Tuesday, October 13, 2015

More Food for Thought...

Originally, my plan was to go back to school and get my PhD in English.  However, as life would have it, I continued to get drawn back into what was happening in our community.  I started my MPH concentrating in Mental Health (I am about a quarter of the way through the program).  Basically, I went back to school to help address and solve issues that are going on here.  I am also very much drawn to Global Health and how people as a whole throughout the world are treated.  As someone entering into the Public Health realm, I have to remove personal bias and deal with the reality of circumstances.  I am religiously Jewish but a mix of everything. I wrote a short paper for my Global Health course on the Israel/Palestine conflict and the humanitarian crisis it has created.  At the end of the day, if we are not here for each other; we have nothing.
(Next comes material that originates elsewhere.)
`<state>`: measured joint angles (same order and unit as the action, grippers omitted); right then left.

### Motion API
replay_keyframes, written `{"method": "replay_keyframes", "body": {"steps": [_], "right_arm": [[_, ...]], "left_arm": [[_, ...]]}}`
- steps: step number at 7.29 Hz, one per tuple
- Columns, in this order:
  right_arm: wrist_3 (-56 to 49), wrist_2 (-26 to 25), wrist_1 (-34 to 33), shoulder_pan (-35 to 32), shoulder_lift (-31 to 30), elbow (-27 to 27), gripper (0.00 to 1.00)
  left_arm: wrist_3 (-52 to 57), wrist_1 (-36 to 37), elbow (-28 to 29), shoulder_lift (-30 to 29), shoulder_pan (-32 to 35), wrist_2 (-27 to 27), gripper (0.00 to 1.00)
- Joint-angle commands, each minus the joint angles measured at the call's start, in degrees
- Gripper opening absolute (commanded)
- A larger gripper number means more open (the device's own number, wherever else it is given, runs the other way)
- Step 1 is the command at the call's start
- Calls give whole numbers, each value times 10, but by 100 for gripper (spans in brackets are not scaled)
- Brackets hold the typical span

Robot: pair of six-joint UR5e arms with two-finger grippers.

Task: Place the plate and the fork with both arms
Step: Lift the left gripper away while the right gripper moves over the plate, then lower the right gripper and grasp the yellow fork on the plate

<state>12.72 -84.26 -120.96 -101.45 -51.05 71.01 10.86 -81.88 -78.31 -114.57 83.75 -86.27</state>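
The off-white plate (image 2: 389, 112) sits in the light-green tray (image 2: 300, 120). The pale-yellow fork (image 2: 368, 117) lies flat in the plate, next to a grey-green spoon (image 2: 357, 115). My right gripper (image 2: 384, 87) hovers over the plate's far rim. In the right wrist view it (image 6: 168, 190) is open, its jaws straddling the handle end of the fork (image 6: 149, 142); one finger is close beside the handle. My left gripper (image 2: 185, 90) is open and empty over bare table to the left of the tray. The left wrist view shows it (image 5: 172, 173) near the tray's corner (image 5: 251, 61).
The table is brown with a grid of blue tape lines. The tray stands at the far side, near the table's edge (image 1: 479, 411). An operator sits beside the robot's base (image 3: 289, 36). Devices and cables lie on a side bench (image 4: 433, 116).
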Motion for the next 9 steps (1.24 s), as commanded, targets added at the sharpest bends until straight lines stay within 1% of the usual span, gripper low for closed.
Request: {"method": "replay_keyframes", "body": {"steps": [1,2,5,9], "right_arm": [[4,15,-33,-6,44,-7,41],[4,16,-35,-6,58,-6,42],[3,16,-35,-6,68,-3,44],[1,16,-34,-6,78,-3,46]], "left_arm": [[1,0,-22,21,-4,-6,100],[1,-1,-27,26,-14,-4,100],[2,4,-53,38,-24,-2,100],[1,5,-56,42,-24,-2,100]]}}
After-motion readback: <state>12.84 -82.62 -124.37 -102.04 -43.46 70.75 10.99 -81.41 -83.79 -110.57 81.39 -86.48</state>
The conflict in Israel/Palestine (or Israeli Occupied Territory: whichever way you see it) has been going on for centuries and escalated again at the end of World War II.  Many Jews were left without a home having survived the war and concentration camps and ended up on ships off the coast of Palestine.  Palestine was a British territory.  Through the roles of the United Nations and Britain, land from Palestine was designated to the Jews, escalating a centuries-old conflict.  Jews already lived in Palestine in the cities of Tel Aviv and Sefad, to name a couple.  Being Jewish (Reconstructionist; I am a mix) and having been to Israel, I wish I had been to the West Bank and Gaza to see first-hand what is happening.  There is a humanitarian crisis.  The amount of poverty in Gaza and the West Bank is astounding and Israel does not allow enough aid to reach the people of those territories.  When missiles are launched from Israel to Gaza, civilian casualties do occur.  Israel does have warning sirens, but in all honesty, where do the people of Gaza have to go?  It is a densely populated area that already lacks proper resources.  Just in Gaza, tens of thousands of people are homeless and almost half a million are without running water (Cocking, 2009).  Without running water, we run into public health issues of sanitation and infectious diseases. 

It is the job of those in public health to assess what risk factors can occur and see what can be done to minimize them.  This is a chronic humanitarian crisis that seems to have no end because negotiations run stale and cease-fires do not last long enough to get adequate supplies into Gaza and the West Bank.  The World Health Organization discusses some factors that play a role: poverty, little opportunities for employment, the unreliable water and energy resources, very restricted movement in and out of Gaza and limited access to healthcare (WHO: Occupied Palestinian Territory, 2015).  At times, Palestinians must go to hospitals in East Jerusalem due to “equipment exhaustion, limited technical capacity and the chronic shortages of medicines and medical disposables”.  They are only able to leave Gaza for treatment if it is approved by Israel and that is not always the case.  The health care infrastructure has been compromised in this conflict.  The unemployment rate is at 27% and the unemployment rate among the youth is at 60% (The World Bank: West Bank and Gaza, 2015).  The conflict during July and August of 2014 resulted in 2,251 Palestinian death and only 73 on the Israeli side.  The conflict resulted in about 6,000 air strikes on Gaza and the destruction of about 18,000 dwellings.  This situation is unique in that public health professionals are extremely limited in the access that is given due to the conflict.  The territory is isolated and controlled and it seems that people within Gaza and the West Bank would have to take the public health role on themselves. 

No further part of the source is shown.